Go through the listing and pick out each line with the word "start" in it.

───── DATA EXTRACT

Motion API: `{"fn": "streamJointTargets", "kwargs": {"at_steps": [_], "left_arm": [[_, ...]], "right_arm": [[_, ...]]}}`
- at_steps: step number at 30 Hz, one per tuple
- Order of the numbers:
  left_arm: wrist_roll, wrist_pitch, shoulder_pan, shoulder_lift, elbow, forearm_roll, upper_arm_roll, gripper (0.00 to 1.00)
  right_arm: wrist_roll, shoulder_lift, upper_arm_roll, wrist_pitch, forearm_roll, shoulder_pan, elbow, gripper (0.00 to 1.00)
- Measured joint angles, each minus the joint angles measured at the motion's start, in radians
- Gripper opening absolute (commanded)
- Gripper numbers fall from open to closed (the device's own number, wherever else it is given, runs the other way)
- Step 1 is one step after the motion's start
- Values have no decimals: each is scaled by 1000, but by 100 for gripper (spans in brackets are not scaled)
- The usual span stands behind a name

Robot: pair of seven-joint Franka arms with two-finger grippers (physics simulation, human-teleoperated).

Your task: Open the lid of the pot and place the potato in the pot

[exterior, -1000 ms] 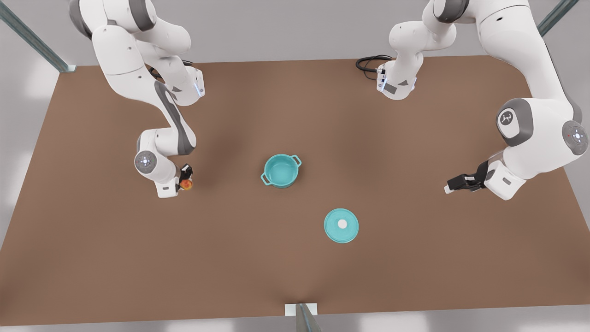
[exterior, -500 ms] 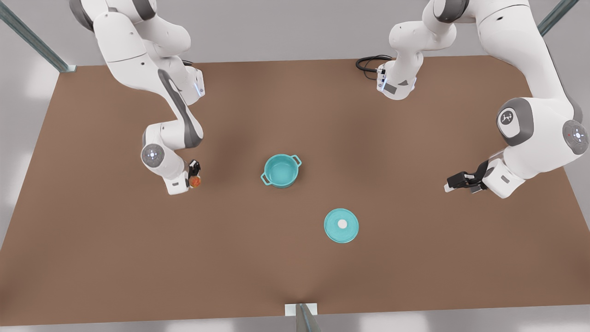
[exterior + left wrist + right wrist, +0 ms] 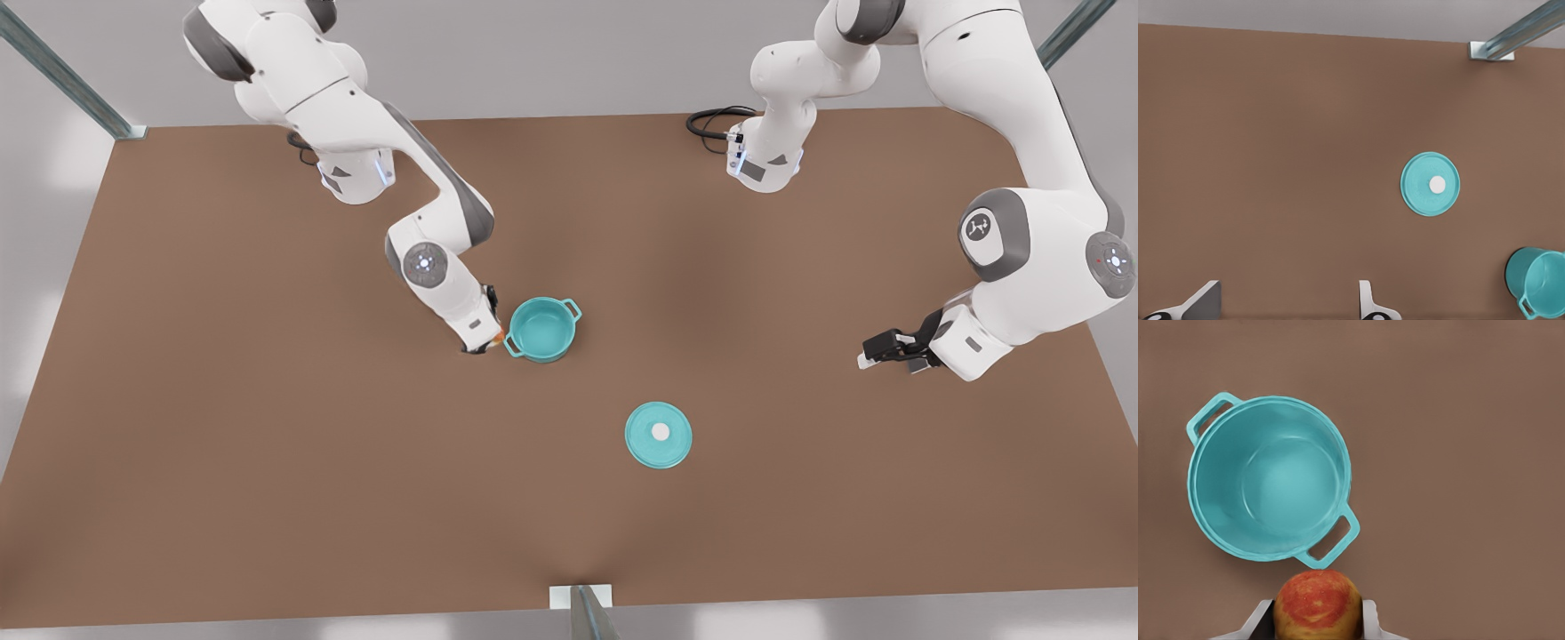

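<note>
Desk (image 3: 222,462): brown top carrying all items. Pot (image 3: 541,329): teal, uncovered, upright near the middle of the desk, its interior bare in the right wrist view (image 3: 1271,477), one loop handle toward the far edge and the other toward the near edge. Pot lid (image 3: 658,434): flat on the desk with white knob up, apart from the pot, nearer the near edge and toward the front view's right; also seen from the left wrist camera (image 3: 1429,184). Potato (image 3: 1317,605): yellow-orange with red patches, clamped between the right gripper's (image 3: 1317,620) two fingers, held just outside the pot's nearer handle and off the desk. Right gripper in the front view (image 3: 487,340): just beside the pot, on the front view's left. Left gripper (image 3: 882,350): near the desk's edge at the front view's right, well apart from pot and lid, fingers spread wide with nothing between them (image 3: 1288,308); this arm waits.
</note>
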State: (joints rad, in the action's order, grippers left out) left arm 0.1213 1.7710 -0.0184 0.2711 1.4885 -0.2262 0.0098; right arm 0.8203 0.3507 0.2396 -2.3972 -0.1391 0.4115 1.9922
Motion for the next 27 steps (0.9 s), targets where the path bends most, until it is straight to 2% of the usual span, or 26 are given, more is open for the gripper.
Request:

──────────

■ ANSWER SPACE ■
- Measured joint angles, each minus the joint angles measured at the motion's start, in radians
- Step 1 is one step after the motion's start

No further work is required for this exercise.